Posted on 2013-01-09
20
1,005 Views
Last Modified: 2013-01-18
I am running Exchange 2007 SP3 RU9 in an CCR active-passive cluster. I recently setup another server for SCR. I used the following cmdlet -  Enable-StorageGroupCopy -id "StorageGroup" -StandByMachine "SCR-Server" -ReplayLagTime 0.0:0:0

I have 20 storage groups and had successfully seeded 16 of them. All 16 had been replicating without a problem, CopyQueueLength was 0 and ReplayQueueLength was 50. A few days ago I noticed the ReplayQueueLength for almost all of them was in the thousands. The logs are being copied, but the SCR server does not seem to be truncating them fast enough.

We had a flurry of activity on our exchange server last week, a number of mailbox moves plus a large number of public folder data was moved into shared mailboxes. Could this of caused the high replayqueuelength? Do I simply need to wait for the SCR server to "catch up"?

I really don't want to reseed because that process takes up to 12 hours per mailstore. The SCR server is in the Amazon cloud.

I attached a screenshot of the current status.

Any help is greatly appreciated. Thank you.

SCR status
0
Comment
Question by:cyberleo2000
  • 8
  • 7
  • 3
  • +1
20 Comments
 
LVL 13

Expert Comment

by:imkottees
ID: 38758820
Hi,

Yes it must be because of the too much activity or slowness of the network.

I would suggest you to wait, let it complete but keep an eye on it.

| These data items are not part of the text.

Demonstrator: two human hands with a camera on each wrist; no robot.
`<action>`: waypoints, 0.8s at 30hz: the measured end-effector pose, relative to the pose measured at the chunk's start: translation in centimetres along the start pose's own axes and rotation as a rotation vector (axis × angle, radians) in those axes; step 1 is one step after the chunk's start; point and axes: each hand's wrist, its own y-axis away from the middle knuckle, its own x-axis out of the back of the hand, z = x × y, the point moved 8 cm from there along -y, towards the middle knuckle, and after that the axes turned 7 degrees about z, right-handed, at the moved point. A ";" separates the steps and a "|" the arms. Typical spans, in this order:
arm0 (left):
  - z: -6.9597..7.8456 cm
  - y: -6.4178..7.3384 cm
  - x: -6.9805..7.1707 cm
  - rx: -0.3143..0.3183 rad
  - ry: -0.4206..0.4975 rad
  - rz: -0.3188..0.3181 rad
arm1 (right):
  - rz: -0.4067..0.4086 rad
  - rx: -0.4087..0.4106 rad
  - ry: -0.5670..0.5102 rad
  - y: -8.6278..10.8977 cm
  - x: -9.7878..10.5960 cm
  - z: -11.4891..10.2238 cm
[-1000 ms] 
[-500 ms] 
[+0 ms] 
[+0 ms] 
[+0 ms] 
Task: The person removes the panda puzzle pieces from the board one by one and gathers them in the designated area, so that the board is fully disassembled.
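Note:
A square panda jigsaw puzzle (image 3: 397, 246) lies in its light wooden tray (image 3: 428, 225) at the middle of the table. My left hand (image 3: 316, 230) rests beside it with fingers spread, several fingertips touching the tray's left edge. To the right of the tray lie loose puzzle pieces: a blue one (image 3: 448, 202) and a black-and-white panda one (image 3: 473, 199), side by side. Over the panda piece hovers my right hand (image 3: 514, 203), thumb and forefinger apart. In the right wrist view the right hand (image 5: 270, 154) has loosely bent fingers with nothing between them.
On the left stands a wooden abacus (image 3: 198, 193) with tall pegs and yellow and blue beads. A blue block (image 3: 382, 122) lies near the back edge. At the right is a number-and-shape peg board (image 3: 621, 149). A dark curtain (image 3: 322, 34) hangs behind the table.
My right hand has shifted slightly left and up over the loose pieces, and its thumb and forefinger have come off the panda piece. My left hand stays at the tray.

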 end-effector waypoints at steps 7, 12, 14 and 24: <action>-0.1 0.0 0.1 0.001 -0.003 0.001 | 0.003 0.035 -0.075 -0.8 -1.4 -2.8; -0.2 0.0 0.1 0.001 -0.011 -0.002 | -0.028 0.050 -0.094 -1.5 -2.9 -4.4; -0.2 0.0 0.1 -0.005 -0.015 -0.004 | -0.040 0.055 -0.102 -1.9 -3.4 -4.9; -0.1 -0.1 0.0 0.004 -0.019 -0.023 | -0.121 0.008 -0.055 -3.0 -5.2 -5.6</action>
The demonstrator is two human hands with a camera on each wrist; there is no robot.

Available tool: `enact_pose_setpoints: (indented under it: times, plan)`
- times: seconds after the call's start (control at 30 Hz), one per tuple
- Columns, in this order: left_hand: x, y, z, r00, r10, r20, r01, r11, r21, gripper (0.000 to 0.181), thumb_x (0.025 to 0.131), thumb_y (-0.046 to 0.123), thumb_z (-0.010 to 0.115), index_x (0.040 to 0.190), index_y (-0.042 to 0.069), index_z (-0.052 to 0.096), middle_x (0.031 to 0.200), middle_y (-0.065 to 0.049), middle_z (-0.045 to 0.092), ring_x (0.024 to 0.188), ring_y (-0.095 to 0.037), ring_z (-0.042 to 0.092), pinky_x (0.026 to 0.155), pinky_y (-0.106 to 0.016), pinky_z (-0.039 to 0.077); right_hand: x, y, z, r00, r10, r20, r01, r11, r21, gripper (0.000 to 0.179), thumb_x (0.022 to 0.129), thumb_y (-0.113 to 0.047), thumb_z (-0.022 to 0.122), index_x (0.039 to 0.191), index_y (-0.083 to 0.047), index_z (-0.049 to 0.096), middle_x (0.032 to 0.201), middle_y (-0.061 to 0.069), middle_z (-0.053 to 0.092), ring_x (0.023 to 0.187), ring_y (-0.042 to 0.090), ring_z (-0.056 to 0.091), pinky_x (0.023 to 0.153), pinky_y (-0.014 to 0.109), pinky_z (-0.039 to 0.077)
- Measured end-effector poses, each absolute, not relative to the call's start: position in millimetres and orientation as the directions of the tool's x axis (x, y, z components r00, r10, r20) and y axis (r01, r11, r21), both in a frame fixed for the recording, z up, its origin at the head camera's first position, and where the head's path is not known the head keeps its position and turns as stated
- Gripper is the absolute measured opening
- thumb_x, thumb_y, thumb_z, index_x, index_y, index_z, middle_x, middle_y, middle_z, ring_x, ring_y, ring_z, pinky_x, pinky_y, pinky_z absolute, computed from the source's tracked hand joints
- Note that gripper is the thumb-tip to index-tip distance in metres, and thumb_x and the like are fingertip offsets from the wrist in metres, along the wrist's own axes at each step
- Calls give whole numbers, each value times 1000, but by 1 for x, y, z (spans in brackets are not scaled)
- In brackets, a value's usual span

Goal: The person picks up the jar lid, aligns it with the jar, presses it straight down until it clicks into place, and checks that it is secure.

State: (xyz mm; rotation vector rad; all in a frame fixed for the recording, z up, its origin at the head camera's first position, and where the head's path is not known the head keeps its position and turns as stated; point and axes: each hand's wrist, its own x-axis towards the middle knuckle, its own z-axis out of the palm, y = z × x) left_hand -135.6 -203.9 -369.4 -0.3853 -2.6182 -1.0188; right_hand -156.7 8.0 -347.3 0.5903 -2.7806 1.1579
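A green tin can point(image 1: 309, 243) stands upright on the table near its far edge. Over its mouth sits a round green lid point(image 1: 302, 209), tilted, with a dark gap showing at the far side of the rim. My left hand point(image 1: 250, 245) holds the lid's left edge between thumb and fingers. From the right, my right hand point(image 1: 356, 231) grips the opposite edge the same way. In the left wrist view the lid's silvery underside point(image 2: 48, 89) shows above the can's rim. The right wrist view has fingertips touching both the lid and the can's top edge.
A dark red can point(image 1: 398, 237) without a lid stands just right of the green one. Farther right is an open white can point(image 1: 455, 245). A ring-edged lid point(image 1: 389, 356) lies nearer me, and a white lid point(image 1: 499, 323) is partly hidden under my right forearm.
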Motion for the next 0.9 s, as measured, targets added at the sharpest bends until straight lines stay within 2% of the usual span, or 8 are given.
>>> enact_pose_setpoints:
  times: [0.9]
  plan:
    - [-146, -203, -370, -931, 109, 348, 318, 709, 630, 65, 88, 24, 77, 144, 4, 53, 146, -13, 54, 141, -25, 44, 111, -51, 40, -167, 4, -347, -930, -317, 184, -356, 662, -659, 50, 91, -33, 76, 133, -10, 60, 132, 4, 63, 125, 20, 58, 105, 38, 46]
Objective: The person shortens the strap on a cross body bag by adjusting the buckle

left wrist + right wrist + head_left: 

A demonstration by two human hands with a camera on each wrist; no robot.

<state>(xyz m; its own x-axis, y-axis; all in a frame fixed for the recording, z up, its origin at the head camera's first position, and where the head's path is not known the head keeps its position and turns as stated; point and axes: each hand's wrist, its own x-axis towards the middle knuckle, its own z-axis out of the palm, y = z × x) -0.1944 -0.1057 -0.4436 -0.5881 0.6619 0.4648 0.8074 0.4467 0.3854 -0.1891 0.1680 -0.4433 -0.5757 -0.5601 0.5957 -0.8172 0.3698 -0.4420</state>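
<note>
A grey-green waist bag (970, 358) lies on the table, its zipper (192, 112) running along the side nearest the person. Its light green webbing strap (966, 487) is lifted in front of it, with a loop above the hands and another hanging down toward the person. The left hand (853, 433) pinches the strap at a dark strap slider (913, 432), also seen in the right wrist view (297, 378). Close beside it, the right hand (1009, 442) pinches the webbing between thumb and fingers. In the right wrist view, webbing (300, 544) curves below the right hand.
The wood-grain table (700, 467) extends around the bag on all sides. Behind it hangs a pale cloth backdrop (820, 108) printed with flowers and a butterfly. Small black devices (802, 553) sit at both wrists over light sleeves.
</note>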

FYI- I used to have copy queue length around 50k plus in my environment.
0
 
LVL 41

Expert Comment

by:Amit
ID: 38759213
0
 
LVL 52

Expert Comment

by:Manpreet SIngh Khatra
ID: 38759358
What is set for -TruncationLagTime   ??

http://technet.microsoft.com/en-us/library/bb676502(EXCHG.80).aspx
-TruncationLagTime   This parameter is used to specify the amount of time that the Microsoft Exchange Replication service should wait before truncating log files that have been copied to the SCR target computer and replayed into the copy of the database. The time period begins after the log has been successfully replayed into the copy of the database. The format for this parameter is (Days.Hours:Minutes:Seconds). The maximum allowable setting for this value is 7 days. The minimum allowable setting is 0 seconds, although setting this value to 0 seconds effectively eliminates any delay in log truncation activity. After the value for this parameter is set, it cannot be changed without disabling and then enabling SCR.

- Rancy
0
 

Author Comment

by:cyberleo2000
ID: 38760596
To: amitkulshrestha: what checkpoint file is deleted? I'm assuming only the one on the target SCR server node?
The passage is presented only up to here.